• _What the task requires_:
Your task is to transcribe the entries exactly.
[Data to use Boundary: Start]
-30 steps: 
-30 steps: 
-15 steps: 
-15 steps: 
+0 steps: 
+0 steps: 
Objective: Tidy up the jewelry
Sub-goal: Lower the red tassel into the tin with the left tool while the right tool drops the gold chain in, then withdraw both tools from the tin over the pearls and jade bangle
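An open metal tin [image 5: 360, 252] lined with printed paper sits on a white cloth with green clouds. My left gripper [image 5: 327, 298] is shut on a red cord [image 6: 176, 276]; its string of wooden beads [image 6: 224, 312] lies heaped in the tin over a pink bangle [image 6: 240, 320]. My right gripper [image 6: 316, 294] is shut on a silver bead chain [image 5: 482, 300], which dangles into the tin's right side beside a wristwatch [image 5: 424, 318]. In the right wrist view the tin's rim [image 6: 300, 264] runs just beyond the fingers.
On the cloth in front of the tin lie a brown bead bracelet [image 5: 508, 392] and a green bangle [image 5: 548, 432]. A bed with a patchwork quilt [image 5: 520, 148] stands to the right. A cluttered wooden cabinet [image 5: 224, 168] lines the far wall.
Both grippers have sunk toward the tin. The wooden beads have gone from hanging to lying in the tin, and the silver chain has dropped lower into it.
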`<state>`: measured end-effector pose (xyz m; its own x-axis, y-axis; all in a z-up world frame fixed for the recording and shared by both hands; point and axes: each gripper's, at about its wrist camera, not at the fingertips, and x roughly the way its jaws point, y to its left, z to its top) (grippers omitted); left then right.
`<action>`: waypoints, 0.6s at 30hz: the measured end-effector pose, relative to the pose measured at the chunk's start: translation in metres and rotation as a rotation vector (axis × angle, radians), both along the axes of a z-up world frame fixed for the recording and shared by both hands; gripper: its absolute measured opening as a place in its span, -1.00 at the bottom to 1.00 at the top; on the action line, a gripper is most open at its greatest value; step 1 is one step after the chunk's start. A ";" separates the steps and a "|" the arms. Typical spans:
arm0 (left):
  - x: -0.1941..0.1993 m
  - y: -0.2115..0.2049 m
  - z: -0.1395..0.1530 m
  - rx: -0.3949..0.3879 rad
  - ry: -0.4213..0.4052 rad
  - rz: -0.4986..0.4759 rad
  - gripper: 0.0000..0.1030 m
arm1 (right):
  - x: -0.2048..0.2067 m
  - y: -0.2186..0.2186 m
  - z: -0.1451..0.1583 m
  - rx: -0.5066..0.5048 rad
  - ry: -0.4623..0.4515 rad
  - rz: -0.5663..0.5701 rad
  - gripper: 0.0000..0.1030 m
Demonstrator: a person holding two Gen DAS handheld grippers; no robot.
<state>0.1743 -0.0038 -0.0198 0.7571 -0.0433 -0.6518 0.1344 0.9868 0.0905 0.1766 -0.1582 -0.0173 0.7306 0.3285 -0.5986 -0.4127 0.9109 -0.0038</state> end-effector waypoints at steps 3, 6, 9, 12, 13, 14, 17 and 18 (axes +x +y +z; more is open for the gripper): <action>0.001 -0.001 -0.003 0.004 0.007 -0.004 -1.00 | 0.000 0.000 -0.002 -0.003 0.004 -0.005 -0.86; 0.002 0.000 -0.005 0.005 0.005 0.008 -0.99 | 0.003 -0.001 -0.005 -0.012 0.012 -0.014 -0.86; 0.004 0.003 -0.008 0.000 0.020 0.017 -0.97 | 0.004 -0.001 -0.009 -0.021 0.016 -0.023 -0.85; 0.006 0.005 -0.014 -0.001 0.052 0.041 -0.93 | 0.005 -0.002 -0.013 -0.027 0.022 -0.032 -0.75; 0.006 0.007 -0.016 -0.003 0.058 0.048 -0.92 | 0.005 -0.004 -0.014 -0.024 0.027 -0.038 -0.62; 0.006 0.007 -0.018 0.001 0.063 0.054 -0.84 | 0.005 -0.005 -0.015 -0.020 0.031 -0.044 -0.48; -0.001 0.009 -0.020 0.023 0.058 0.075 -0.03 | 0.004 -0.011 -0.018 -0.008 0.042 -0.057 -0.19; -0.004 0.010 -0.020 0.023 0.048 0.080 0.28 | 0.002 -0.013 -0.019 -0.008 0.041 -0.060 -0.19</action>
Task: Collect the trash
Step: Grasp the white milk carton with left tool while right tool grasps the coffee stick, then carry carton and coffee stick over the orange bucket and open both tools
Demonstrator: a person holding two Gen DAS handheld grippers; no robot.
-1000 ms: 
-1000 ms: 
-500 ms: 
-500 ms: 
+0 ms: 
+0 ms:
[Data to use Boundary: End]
• _Response below_:
-30 steps: 
-30 steps: 
-15 steps: 
-15 steps: 
+0 steps: 
+0 steps: 
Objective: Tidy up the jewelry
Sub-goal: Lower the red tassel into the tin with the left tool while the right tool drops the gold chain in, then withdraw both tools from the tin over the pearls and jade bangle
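An open metal tin [image 5: 360, 252] lined with printed paper sits on a white cloth with green clouds. My left gripper [image 5: 327, 298] is shut on a red cord [image 6: 176, 276]; its string of wooden beads [image 6: 224, 312] lies heaped in the tin over a pink bangle [image 6: 240, 320]. My right gripper [image 6: 316, 294] is shut on a silver bead chain [image 5: 482, 300], which dangles into the tin's right side beside a wristwatch [image 5: 424, 318]. In the right wrist view the tin's rim [image 6: 300, 264] runs just beyond the fingers.
On the cloth in front of the tin lie a brown bead bracelet [image 5: 508, 392] and a green bangle [image 5: 548, 432]. A bed with a patchwork quilt [image 5: 520, 148] stands to the right. A cluttered wooden cabinet [image 5: 224, 168] lines the far wall.
Both grippers have sunk toward the tin. The wooden beads have gone from hanging to lying in the tin, and the silver chain has dropped lower into it.
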`<state>`: measured end-effector pose (xyz m; its own x-axis, y-axis; all in a z-up world frame fixed for the recording and shared by both hands; point and axes: each gripper's, at about its wrist camera, not at the fingertips, and x roughly the way its jaws point, y to its left, z to its top) (grippers omitted); left then right.
`<action>`: waypoints, 0.6s at 30hz: the measured end-effector pose, relative to the pose measured at the chunk's start: translation in metres and rotation as a rotation vector (axis × angle, radians), both along the axes of a z-up world frame fixed for the recording and shared by both hands; gripper: its absolute measured opening as a place in its span, -1.00 at the bottom to 1.00 at the top; on the action line, a gripper is most open at its greatest value; step 1 is one step after the chunk's start. A ";" separates the steps and a "|" the arms. Typical spans:
arm0 (left):
  - x: -0.1941..0.1993 m
  - y: -0.2115..0.2049 m
  - z: -0.1395..0.1530 m
  - rx: -0.3949..0.3879 rad
  - ry: -0.4213..0.4052 rad
  - rz: -0.4986..0.4759 rad
  - gripper: 0.0000..0.1030 m
arm1 (right):
  - x: -0.2048..0.2067 m
  - y: -0.2186..0.2186 m
  - z: -0.1451..0.1583 m
  - rx: -0.5066..0.5048 rad
  - ry: -0.4623..0.4515 rad
  - rz: -0.5663..0.5701 rad
  - gripper: 0.0000..0.1030 m
Demonstrator: a person holding two Gen DAS handheld grippers; no robot.
<state>0.1743 -0.0038 -0.0198 0.7571 -0.0433 -0.6518 0.1344 0.9868 0.0905 0.1766 -0.1582 -0.0173 0.7306 0.3285 -0.5986 -0.4127 0.9109 -0.0038</state> end-effector waypoints at steps 3, 6, 9, 12, 13, 14, 17 and 18 (axes +x +y +z; more is open for the gripper): <action>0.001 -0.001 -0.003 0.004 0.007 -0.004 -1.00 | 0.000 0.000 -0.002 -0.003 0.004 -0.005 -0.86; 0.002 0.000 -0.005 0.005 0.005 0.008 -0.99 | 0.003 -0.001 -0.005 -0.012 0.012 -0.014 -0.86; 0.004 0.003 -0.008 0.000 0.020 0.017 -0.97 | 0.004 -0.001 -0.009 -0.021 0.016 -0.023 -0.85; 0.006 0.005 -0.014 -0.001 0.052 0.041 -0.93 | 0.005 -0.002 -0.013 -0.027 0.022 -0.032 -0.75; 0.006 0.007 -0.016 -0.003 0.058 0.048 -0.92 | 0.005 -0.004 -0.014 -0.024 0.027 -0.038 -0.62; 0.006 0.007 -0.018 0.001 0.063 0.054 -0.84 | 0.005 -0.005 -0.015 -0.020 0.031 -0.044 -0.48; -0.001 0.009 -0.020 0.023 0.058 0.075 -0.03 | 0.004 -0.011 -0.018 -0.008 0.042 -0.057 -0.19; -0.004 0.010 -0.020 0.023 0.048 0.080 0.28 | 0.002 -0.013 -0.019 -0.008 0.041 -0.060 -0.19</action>
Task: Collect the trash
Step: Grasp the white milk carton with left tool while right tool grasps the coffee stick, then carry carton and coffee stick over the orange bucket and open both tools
Demonstrator: a person holding two Gen DAS handheld grippers; no robot.
-1000 ms: 
-1000 ms: 
-500 ms: 
-500 ms: 
+0 ms: 
+0 ms:

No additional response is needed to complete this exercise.